[
https://issues.apache.org/jira/browse/PDFBOX-1098?page=com.atlassian.jira.plugin.system.issuetabpanels:comment-tabpanel&focusedCommentId=13280988#comment-13280988
]
Timo Boehme commented on PDFBOX-1098:
-------------------------------------
I was referring to the sequentially reading PDFParser. This parser can only use
length information if it is a direct value in stream dictionary. In case it is
a indirect object it will in most cases be placed after the stream (thus not
available at stream parsing time) or in the seldom case of placed in front of
the stream it might not be the correct value because the object could be
redefined later and selected by the corresponding xref table entry. These
problems are gone with the new parser.
> Wrong implemented stream reader
> -------------------------------
>
> Key: PDFBOX-1098
> URL: https://issues.apache.org/jira/browse/PDFBOX-1098
> Project: PDFBox
> Issue Type: Bug
> Components: Parsing
> Reporter: Thomas Chojecki
> Assignee: Timo Boehme
> Priority: Critical
> Labels: ZLIB
> Fix For: 1.7.0
>
>
> The BaseParser#readUntilEndStream(OutputStream) method is parsing streams the
> wrong way. [1]
> This method will start reading a stream till the keyword "endstream" is
> reached and don't care about the length value inside the dictionary. This
> implementation brokes nearly every pdf document with a pdf embedded inside a
> stream [2].
> Encoder that is used for compressing streams can be block-based (like
> FlateDecode which is mostly used). If a block of data that should be
> compressed don't spare space after compressing, the encode do not compress
> this block and mark it as uncompressed. So a stream can containing compressed
> and uncompressed parts. So if someone try to embed pdf documents with streams
> inside a stream, the encoder will left most parts of the document
> uncompressed. Such parts can contain plan text like "endstream" or other
> critical keywords that can cause the parser to stop.

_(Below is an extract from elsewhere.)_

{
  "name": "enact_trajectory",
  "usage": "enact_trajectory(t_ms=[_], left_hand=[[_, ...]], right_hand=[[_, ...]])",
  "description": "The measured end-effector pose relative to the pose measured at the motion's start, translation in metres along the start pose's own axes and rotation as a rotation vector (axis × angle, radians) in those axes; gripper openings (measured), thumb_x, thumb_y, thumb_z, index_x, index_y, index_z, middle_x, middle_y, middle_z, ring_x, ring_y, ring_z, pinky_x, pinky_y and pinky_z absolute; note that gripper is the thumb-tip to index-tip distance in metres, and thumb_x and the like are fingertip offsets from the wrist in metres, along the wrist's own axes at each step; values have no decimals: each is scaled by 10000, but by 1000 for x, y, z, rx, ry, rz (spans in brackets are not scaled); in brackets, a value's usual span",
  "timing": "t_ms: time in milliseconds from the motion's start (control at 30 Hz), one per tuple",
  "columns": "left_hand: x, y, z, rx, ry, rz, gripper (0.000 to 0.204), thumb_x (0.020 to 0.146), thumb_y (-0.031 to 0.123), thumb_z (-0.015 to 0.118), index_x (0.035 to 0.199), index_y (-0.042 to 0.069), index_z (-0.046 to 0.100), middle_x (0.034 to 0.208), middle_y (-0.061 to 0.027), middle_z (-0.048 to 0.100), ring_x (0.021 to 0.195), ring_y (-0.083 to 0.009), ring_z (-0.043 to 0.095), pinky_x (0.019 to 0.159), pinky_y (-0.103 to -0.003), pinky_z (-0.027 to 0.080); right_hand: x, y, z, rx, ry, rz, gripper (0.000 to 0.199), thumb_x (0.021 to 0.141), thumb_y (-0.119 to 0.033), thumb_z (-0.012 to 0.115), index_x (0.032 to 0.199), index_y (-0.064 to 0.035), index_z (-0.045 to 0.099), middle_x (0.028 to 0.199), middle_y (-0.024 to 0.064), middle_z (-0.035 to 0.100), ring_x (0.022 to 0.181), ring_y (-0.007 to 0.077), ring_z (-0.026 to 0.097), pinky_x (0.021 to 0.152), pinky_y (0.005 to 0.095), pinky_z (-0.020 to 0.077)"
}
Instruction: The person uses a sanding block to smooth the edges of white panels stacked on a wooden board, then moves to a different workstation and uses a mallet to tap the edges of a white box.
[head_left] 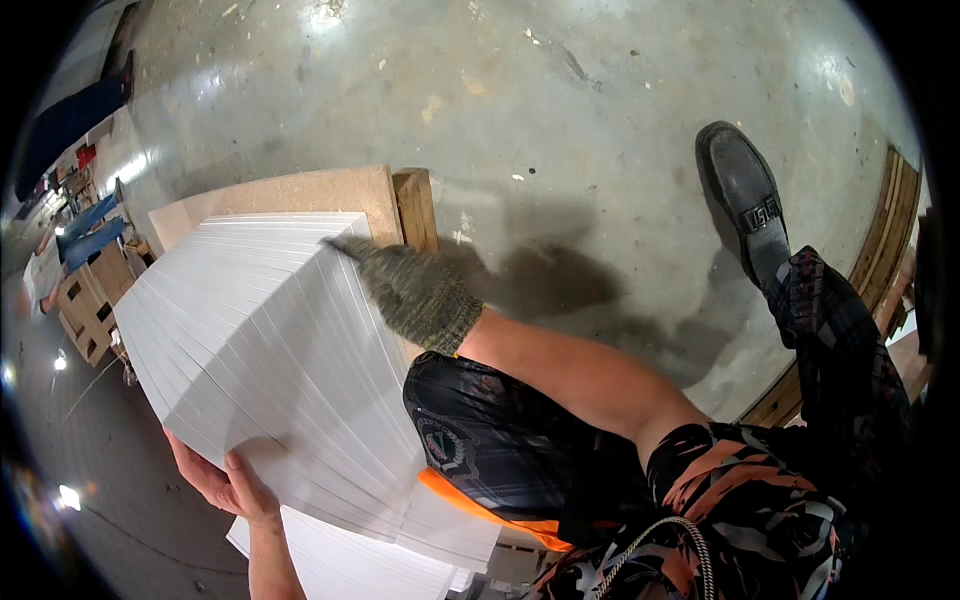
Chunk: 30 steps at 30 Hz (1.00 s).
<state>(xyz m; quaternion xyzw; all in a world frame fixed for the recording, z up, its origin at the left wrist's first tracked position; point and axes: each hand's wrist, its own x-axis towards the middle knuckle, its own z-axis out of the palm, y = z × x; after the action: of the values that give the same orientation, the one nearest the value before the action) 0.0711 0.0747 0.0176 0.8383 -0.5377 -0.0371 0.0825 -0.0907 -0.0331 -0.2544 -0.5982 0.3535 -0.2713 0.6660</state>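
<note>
Tall white boards or panels (230,320) are stacked in a block, with thin lines between the layers. My left hand (225,480), bare, grips the block's near left corner, thumb on the front face and fingers around the edge. At the far right corner is my right hand (415,295) in a grey-green knitted glove, its fingers drawn together against the top edge. A dark, narrow tip shows at these fingers; whether it is a tool or a fingertip I cannot tell. A second white stack (350,560) shows below, near my body.
A brown board (300,190) and a wooden block (415,210) lie beyond the stack. My leg and shoe (740,180) reach out on the concrete floor (560,100) at right. Wooden pallet edges (885,240) stand at far right. Another person (95,235) and boxes are at left.
</note>
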Motion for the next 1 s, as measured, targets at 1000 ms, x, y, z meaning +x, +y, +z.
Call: enact_trajectory(t_ms=[1000], left_hand=[[1,-2,-5,-5,3,-18,675,926,382,557,1469,73,300,1442,-117,384,1327,-222,364,1097,-445,292]], right_hand=[[3,6,14,-180,-58,11,536,929,-201,512,1439,-120,366,744,164,635,588,291,622,521,432,496]])
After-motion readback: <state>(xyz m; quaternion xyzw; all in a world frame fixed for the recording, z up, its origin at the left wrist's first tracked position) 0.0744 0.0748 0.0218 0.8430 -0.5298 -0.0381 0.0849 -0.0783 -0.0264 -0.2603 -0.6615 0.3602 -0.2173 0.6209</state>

> So we need to read the whole stream length that was wrote inside the
> dictionary and don't look at "endstream" keywords until the end is reached.
> The current stream parser cause a ZIPException with the Message "Unexpected
> end of ZLIB input stream".
> A sample pdf and a patch is coming soon.
> [1] PDF 32000-1:2008 -> 7.3.8.2 Stream Extent
> [2] PDF 32000-1:2008 -> 7.11.4 Embedded File Streams
--
This message is automatically generated by JIRA.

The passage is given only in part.